_TASK DETAILS_:
Your answer is the lines below, exactly, from the one that contains "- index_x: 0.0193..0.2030" through the one that contains "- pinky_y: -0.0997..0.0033", both included.
[Start of section]
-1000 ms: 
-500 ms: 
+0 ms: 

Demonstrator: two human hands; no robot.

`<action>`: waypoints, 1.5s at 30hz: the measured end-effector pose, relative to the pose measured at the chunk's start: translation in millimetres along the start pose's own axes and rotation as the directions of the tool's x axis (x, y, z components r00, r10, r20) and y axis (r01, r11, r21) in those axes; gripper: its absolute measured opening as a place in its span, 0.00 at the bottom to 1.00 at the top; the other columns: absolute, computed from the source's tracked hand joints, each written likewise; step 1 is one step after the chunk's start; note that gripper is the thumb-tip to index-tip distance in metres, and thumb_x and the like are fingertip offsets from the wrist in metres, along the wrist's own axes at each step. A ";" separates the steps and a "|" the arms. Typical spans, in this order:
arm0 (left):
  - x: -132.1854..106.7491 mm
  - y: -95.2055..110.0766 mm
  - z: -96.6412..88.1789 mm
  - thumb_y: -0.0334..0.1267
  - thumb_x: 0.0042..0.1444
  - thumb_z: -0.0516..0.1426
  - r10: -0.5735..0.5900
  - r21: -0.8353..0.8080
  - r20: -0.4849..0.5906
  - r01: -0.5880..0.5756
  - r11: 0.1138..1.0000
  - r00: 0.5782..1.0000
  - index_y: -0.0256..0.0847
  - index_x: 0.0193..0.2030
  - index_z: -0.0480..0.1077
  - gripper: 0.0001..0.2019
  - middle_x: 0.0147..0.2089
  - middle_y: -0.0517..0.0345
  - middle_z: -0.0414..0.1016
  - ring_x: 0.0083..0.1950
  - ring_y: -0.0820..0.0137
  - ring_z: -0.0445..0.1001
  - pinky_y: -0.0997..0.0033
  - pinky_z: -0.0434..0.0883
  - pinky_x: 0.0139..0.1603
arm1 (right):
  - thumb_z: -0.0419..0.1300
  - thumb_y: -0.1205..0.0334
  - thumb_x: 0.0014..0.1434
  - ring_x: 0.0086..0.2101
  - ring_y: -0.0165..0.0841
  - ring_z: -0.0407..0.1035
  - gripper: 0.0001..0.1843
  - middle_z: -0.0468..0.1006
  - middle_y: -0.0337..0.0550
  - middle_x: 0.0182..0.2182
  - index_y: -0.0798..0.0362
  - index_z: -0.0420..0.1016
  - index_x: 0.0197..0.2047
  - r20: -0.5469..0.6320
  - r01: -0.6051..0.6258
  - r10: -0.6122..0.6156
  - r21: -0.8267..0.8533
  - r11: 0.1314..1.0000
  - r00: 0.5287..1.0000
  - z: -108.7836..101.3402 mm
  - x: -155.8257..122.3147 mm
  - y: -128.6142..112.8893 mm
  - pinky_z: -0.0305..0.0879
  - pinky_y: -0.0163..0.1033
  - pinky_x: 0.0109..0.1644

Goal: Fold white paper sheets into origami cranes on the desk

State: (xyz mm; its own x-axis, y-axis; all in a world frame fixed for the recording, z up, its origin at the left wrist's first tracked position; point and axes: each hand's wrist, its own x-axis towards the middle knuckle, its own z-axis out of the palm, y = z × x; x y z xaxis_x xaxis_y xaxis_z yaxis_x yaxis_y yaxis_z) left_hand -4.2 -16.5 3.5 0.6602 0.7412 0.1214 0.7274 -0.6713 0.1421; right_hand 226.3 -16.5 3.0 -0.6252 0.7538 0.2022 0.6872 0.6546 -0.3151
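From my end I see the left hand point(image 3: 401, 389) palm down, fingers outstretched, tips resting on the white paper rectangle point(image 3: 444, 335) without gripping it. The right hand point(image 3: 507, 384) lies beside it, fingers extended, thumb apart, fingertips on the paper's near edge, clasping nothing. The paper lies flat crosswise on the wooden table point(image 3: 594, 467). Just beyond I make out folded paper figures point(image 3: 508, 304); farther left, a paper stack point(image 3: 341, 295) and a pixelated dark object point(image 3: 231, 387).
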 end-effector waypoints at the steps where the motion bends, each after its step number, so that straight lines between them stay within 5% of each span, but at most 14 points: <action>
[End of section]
_RESULT OF THE TASK_:
  - index_x: 0.0193..0.2030
  - index_z: -0.0480..0.1077
  - gripper: 0.0001..0.2019
  - middle_x: 0.0147..0.2089
  - middle_y: -0.0517..0.0345
  - middle_z: -0.0414..0.1016
  - ring_x: 0.0083..0.1950
  - ring_y: -0.0820..0.0137
  - ring_z: -0.0445..0.1001
  - pinky_y: -0.0997..0.0033

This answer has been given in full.